Something striking in Coleman’s explanations behind her organization’s requirements for custom software is the similarity to many arguments you hear in the private sector justifying the same ends. The difference, of course, is that her justifications have the force of law. But the mandates she is being handed by Congress and the Administration aren’t necessarily originated with any more knowledge or expertise than those handed down to your average private IT organization by clueless executives.

It’s a truism that elected officials can’t be made to learn until it directly affects their campaign coffers, but business leaders can be motivated by other means. An aspect of the holy grail of IT/Business alignment that is often overlooked is the opportunity that closer integration with business units (and their leaders) offers to educate and motivate decision makers with technology priorities and limitations (Paul Murphy, incidentally, has an interesting post on advocacy and education that might help define the terms of engagement for CIOs still getting used to the whole alignment thing).

The next time a business unit comes to you with all the reasons that an easily installed, relatively inexpensive off-the-shelf solution can’t possibly work for them in their environment, because they have to do this, that, and the other thing the same way that they have always done this, that, and the other thing, challenge the economic arguments behind their assumptions. IT isn’t free, but the costs aren’t always adequately exposed to the business users determining their requirements. A hangover of the old paradigm that IT’s customer is the business is the corresponding cliche that the customer is always right. Most of us know that isn’t the case, but the customer will rarely believe it.

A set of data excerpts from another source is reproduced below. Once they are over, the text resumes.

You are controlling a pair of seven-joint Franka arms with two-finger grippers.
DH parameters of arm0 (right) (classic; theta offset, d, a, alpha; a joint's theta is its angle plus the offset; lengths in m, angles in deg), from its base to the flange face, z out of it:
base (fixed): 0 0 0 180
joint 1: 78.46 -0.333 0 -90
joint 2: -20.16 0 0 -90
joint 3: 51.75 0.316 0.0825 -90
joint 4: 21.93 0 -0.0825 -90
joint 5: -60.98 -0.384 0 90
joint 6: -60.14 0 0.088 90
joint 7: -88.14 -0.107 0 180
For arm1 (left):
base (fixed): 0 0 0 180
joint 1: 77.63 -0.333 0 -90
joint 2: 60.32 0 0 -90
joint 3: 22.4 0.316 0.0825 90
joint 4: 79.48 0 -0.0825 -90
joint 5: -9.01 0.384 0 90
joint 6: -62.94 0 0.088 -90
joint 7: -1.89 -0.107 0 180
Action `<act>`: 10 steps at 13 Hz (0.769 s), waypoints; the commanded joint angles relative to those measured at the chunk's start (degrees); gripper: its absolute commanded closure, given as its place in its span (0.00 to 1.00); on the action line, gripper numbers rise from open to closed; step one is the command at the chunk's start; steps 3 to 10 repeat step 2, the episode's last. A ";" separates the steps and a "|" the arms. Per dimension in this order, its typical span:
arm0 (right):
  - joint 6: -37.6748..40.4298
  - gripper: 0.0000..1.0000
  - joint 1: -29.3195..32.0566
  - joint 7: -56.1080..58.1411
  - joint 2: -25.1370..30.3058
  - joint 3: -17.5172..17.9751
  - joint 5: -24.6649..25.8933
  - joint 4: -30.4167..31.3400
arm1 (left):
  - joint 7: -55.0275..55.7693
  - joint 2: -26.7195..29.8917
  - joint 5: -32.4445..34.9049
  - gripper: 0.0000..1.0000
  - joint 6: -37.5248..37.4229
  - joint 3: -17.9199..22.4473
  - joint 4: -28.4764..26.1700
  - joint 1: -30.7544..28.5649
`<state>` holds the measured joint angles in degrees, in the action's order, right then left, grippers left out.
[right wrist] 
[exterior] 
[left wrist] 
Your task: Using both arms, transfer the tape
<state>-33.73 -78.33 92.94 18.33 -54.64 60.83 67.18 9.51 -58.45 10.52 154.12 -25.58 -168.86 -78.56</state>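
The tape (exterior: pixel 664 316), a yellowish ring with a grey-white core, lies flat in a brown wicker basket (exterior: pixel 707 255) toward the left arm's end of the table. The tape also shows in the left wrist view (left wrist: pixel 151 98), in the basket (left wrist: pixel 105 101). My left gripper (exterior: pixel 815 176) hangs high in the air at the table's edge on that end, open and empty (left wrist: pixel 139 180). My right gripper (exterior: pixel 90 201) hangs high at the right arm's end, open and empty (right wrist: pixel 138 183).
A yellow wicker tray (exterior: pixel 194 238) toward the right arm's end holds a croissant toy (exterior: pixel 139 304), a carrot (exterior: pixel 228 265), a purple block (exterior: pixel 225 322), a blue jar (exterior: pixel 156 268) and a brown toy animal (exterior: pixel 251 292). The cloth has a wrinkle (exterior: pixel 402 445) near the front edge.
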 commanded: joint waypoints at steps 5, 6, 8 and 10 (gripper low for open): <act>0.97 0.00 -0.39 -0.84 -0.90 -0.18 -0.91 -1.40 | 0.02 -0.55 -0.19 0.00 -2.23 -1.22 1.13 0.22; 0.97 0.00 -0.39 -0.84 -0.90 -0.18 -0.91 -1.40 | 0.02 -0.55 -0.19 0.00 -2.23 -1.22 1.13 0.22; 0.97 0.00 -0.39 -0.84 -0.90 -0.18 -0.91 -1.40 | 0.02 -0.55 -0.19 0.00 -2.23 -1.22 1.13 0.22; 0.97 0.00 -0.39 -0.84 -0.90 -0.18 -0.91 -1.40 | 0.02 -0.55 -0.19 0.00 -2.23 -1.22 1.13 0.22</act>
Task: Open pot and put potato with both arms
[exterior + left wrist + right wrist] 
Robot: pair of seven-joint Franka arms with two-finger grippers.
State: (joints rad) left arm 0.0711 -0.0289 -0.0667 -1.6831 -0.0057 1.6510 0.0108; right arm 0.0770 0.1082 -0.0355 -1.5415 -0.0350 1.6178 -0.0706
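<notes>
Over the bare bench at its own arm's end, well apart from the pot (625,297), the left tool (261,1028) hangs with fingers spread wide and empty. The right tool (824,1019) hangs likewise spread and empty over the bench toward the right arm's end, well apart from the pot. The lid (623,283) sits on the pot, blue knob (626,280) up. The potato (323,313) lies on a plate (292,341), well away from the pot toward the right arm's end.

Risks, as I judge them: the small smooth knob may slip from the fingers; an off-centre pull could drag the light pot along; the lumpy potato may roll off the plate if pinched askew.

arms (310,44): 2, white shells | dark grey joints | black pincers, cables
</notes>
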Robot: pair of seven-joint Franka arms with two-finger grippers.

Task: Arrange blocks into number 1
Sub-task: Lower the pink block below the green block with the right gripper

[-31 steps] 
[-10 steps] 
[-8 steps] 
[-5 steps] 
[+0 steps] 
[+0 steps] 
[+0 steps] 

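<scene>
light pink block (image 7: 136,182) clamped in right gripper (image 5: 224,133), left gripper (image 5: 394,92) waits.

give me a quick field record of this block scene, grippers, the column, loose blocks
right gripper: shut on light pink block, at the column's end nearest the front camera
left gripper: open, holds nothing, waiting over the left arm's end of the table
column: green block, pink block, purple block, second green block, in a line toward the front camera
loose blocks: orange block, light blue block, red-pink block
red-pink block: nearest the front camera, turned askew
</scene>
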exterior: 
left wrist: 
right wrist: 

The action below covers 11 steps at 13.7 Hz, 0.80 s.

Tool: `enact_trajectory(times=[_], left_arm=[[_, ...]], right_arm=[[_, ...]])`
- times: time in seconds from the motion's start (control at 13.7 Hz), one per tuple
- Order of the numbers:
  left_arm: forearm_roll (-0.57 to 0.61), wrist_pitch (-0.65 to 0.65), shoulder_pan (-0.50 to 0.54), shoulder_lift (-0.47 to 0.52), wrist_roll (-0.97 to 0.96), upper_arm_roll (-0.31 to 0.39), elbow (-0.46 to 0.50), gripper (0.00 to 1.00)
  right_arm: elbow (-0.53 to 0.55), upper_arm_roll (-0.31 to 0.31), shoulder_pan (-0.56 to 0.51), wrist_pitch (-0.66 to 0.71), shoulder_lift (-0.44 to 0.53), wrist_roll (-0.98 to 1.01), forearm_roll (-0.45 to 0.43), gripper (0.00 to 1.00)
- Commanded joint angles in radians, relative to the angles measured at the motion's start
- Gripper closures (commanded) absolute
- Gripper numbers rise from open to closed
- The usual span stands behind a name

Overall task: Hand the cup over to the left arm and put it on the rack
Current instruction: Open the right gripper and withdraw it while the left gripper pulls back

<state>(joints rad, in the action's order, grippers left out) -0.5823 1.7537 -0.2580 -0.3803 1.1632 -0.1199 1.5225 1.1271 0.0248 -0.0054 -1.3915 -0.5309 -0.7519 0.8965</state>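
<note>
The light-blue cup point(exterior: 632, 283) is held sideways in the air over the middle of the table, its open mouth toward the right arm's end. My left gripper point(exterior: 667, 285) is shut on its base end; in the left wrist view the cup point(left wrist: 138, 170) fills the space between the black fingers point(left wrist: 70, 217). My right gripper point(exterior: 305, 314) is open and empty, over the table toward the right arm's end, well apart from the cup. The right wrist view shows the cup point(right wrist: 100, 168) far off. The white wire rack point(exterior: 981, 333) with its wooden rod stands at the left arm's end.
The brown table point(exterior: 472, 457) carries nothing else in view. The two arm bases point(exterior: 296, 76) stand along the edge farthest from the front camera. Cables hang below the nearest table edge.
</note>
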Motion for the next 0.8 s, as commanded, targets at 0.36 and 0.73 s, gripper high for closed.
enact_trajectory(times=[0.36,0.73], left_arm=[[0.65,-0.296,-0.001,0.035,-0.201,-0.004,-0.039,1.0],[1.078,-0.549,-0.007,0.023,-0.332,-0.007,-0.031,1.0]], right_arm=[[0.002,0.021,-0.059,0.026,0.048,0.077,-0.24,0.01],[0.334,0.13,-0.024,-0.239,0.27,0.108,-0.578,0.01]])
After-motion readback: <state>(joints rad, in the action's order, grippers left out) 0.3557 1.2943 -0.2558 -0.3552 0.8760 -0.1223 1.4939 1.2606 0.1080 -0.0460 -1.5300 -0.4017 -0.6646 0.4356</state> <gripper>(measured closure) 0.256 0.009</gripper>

By forcing the business units out of their customer role and into a closer partnership, you have the opportunity to demonstrate that much of the determination of whether a technology initiative succeeds or fails is in fact in their hands. It has more to do with the business unit’s processes and its flexibility in rearranging those to use IT efficiently than it does with IT’s relatively limited role in implementations. Remember, you’re not the government, and the COO’s word doesn’t have the force of law.